Как бы то ни было, этот Лиджо начинал беспокоить всех вокруг. Теперь он уже не был полевым сторожем. Он за сущие гроши купил славную усадебку в Пьяно делла Скала. Но этого ему было мало. Он полез еще и в политику, стал совать нос во все дела. «Еще немного, и он захочет служить еще и воскресную мессу», — сказал однажды Орландо, много лет подряд имевший с ним дела. В Палермо обо всем этом хорошо знали, но делали вид, что им ничего не известно.

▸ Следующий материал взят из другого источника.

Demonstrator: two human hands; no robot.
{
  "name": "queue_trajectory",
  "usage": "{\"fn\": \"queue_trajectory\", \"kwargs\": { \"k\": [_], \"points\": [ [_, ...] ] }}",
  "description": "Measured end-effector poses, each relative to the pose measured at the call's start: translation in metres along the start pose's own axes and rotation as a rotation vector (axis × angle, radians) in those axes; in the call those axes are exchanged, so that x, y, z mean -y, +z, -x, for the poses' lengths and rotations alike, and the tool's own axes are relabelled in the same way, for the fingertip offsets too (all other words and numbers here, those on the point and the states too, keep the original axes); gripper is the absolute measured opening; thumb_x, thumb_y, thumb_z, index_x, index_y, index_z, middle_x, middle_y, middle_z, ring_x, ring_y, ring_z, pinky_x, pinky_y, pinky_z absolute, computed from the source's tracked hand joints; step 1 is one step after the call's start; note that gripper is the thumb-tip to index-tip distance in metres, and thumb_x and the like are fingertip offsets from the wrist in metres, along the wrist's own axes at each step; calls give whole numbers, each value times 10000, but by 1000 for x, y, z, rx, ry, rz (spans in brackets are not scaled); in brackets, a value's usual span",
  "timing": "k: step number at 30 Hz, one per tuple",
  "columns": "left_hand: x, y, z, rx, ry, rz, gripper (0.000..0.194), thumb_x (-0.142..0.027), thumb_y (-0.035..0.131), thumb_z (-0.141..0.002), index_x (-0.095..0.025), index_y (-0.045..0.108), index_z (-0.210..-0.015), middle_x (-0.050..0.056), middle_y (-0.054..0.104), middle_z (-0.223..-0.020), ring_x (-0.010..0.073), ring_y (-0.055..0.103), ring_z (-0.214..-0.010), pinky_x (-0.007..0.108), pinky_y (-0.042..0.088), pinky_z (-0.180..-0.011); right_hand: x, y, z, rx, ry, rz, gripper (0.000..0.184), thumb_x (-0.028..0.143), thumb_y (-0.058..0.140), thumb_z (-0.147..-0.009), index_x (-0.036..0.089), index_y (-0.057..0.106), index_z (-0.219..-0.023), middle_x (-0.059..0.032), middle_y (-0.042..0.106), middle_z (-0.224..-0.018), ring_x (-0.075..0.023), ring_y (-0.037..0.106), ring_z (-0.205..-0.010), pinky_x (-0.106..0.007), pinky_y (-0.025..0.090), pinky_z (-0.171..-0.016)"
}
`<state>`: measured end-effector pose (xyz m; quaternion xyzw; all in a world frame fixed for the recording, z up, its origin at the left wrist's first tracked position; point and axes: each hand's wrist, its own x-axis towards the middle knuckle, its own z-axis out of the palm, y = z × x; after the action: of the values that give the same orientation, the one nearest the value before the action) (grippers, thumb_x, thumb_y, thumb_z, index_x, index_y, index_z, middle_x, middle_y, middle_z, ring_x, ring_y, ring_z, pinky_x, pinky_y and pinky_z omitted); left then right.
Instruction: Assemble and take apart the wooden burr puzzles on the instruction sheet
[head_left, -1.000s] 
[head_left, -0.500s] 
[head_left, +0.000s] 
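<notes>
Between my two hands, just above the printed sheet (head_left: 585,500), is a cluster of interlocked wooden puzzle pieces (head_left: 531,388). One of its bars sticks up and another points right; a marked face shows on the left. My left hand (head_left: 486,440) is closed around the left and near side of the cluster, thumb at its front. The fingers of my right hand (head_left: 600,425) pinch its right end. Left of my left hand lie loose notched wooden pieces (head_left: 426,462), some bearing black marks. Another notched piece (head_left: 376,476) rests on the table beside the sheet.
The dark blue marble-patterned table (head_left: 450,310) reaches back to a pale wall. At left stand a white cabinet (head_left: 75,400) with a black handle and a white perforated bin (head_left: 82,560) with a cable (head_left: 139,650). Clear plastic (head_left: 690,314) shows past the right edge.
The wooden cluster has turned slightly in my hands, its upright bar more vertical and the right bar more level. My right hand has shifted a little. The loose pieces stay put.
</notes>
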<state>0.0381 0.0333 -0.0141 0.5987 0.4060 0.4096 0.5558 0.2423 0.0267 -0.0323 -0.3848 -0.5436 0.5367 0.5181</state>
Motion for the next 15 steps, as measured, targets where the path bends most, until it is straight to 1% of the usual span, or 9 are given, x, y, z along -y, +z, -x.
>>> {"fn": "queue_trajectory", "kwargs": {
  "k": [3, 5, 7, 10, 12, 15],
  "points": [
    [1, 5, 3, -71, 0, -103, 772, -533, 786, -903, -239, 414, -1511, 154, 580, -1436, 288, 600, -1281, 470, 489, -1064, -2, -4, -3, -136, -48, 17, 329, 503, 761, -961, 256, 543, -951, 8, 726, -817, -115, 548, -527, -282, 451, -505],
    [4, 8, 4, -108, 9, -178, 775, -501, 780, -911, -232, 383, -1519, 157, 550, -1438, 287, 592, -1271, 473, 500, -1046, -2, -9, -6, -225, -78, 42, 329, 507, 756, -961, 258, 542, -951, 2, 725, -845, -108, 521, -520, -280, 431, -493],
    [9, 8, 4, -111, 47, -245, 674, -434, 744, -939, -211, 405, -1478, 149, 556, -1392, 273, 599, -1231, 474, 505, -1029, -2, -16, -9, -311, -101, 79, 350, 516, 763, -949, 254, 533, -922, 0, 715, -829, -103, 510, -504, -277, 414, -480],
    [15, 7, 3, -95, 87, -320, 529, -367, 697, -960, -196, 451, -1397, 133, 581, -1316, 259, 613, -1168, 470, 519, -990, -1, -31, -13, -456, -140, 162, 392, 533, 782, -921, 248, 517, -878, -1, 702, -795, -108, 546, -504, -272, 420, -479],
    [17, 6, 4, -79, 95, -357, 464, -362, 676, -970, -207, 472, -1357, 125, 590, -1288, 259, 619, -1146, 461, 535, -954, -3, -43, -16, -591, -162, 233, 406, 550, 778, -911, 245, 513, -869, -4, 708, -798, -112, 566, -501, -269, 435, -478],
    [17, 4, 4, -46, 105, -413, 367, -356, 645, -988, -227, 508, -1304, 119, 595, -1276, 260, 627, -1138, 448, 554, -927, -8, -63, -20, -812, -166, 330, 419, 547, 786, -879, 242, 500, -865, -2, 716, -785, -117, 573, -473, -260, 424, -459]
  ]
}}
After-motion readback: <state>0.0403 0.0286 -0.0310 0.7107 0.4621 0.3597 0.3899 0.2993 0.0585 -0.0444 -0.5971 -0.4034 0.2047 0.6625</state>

Он же, в свою очередь, делал вид, что сидит тихо и не высовывается, а сам между тем творил что хотел, выкидывал самые неожиданные номера. «Да как он смеет себе это позволять, этот босяк!» — кричал Доктор, не в силах постичь такое полное отсутствие всякого уважения.
Чтобы понять, как Лиджо мог не считаться с Доктором, достаточно сказать, что тогда, когда я впервые его увидал, он, наверно, уже лет десять как скрывался от закона и действовал уже больше в Палермо, чем в Корлеоне. Но когда у него появлялись дела в нашем городке, приезжал он совершенно спокойно, и, хоть и не прогуливался мимо казармы карабинеров, невозможно было поверить, что они об этом ничего не знали.
Ему тогда было, наверно, лет тридцать: еще слишком молодой, чтобы вытворять то, что он вытворял. И уже собрал вокруг себя других молодых парней, которые слушались его, как слушаются евангельских заповедей, и все они были готовы, как и он, на все. Было чего опасаться, и я в глубине души действительно не был спокоен. Доктор же только и знал что насмехаться или возмущенно кричать, кричать и возмущаться.
Ну ладно. Как-то вечером мы с Антонино Говернале шли домой к Доктору. Вдруг на перекрестке появился владелец сада, находившегося под моей охраной. За ним шли другие, которых я не знал. Лицо у него было красное, и он, еще даже не дождавшись, пока мы подойдем поближе, начал кричать:
— Нет воды! Нет и никогда больше не будет. А я вместо сада посею пшеницу, так хоть не сдохну с голоду, не останусь без куска хлеба…
Он чуть не плакал. Говернале начал его расспрашивать, потом повел к Доктору, а я остался на улице с остальными. Я стоял, руки в карманах, и молча слушал, что они говорили. Из их разговора я понял, что Лиджо со своими дружками отвели воду для полива садов, чтобы снабдить ею консорциум владельцев овчарен. Это было серьезное дело, посерьезнее, чем грозящая гибель мандаринов, которую оплакивали эти люди. Когда Говернале вернулся, он мне подмигнул с довольным видом.
— Считай, что этого типа уже нет в живых, — шепнул он мне, чтобы никто другой не услышал. На сей раз Доктор, видно, всерьез рассердился.
Но я в этом не должен был принимать участия. Не потому, что мне не доверяли. Тем более что мне было известно абсолютно все о готовящейся операции. «Это дело внутреннее, оно касается нашего селения, и участвовать должны только односельчане», — объяснил мне Орландо, когда я спросил, не понадобится ли моя помощь. С таким обычаем мне пришлось сталкиваться и впоследствии, в Палермо: если кому жена наставила рога, то стрелять должен сам рогач, а не кто-то другой — его ближайший друг или родственник.